Does Howaniec know a little bit about character?
Yes, your honor, he does. Enough to fill a book.
Howaniec has rolled his experiences into a novel, “Lisbon Street: A Novel,” a thriller with a backdrop you might recognize.
What’s your book about? It is about a criminal defense lawyer in poverty-ridden central Maine. The story is set during the year following the September 11th terrorist attacks. It features a killer, a love interest and a poignant custody case involving a boy from Argentina, that is based loosely on actual events. It has some dark humor and some disturbingly violent scenes, but I would call it more cerebral than action-packed. The protagonist is a flawed character, but generally sympathetic. If it were a movie it would be a cross between Al Pacino’s “. . . And Justice for All” and something directed by Jim Jarmusch.
I wanted to accomplish two things: I wanted to write a legal novel that is as realistic as possible. Some of the most successful books, movies and TV shows about lawyers are pretty entertaining, but not very realistic. I also wanted to write a story about the effects of poverty in Lewiston and central Maine. We are living in a gilded age of an America in decline. Enormous wealth is accumulating into the hands of a small percentage of super-rich, and everyone else is getting left behind. I have been practicing law for 25 years and I have never seen anything like the hopeless, structural, generational poverty I’m seeing daily in the local courts. Our broken government can bail out the Wall Street bankers and fight three wars, but it can’t help someone living on a $650 Social Security check each month. I wanted to write a reality-based story about life in poverty on the streets of Lewiston.
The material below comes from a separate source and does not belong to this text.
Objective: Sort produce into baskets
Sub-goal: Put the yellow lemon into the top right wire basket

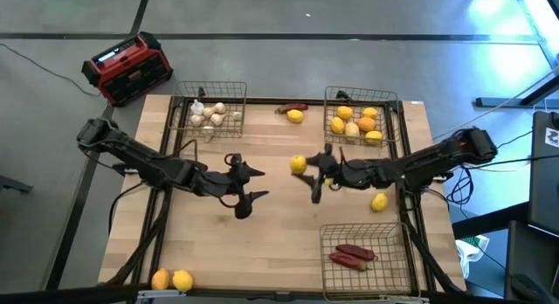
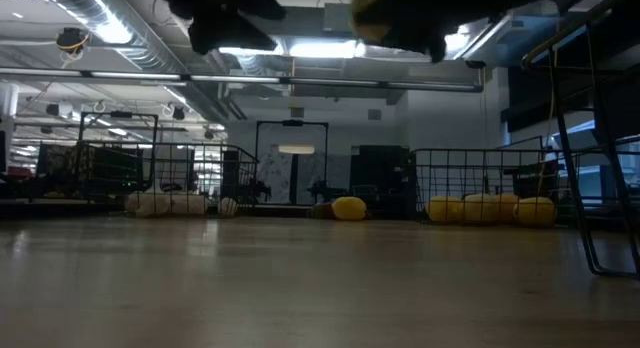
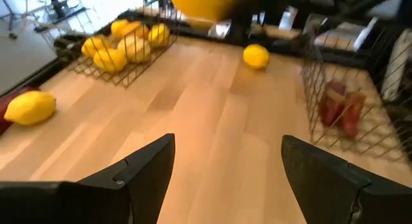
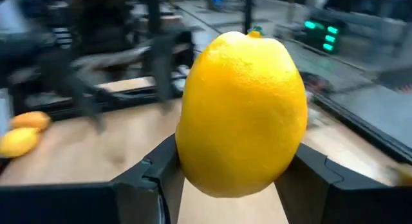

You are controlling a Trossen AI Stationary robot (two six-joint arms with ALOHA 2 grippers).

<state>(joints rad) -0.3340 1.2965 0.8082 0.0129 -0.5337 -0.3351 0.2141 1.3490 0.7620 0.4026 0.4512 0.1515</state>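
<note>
Right wrist view: right pincer (image 4: pixel 225 179) clamps a lemon (image 4: pixel 241 114); carry it level, probably to the fruit basket (image 1: pixel 397 120) at the counter's far right corner; left pincer (image 3: pixel 225 166) gapes empty.

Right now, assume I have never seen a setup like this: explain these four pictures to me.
Two dark robot arms work at a wooden table. One camera looks down from above, one sits at table height, and one rides on each wrist. The right gripper holds a lemon above the table's middle. The left gripper is open and empty. Three wire baskets stand there: one with whitish bulbs, one with yellow and orange fruit, one with red peppers. More loose fruit lies about, for example two pieces at the near-left edge. A red and black box sits on the floor beyond the table.
</note>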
What was your writing schedule like? I had been conceptualizing the novel for about five years. I would run into (former Lewiston mayor) Paul Dionne about once a year and we would jokingly ask each other how each of our novels was coming along. He beat me last year with his publication of “The Priestess and the Pope.” His story is about saints, mine is about sinners.
I wrote most of the novel in the past year and a half, usually between 5 and 8 o’clock in the early morning. I spent a large part of last summer out on the back deck doing a lot of writing. I’ve been editing it and reworking it for the past three or four months with the help of a lawyer friend down in Portland. Now I’m subjecting it to a final round of edits and comments from about a dozen friends and colleagues here in town.
What was the funnest part of the writing process? It really is amazing how attached you get to some of these characters that you’ve been living with as you create and develop them. It was really fun to watch how my characters developed.
What part was a drag? Writing is really painful. I actually found it physically exhausting. It is especially tough when you have a busy trial practice. So just finding the time to write and dealing with writer’s block were the hardest parts, but I’m sure that is the case with most writers.
Now that you’re going to be a published author, will you demand that judges address YOU as “your honor?” Judge (John) Beliveau has been calling me “your honor” for years. We’re kind of bonded as former mayors in Lewiston. As for the other judges, I think I’m still going to have to work on them. I’ll tell you what: You can tell Judge (Rick) Lawrence to call me “your honor.”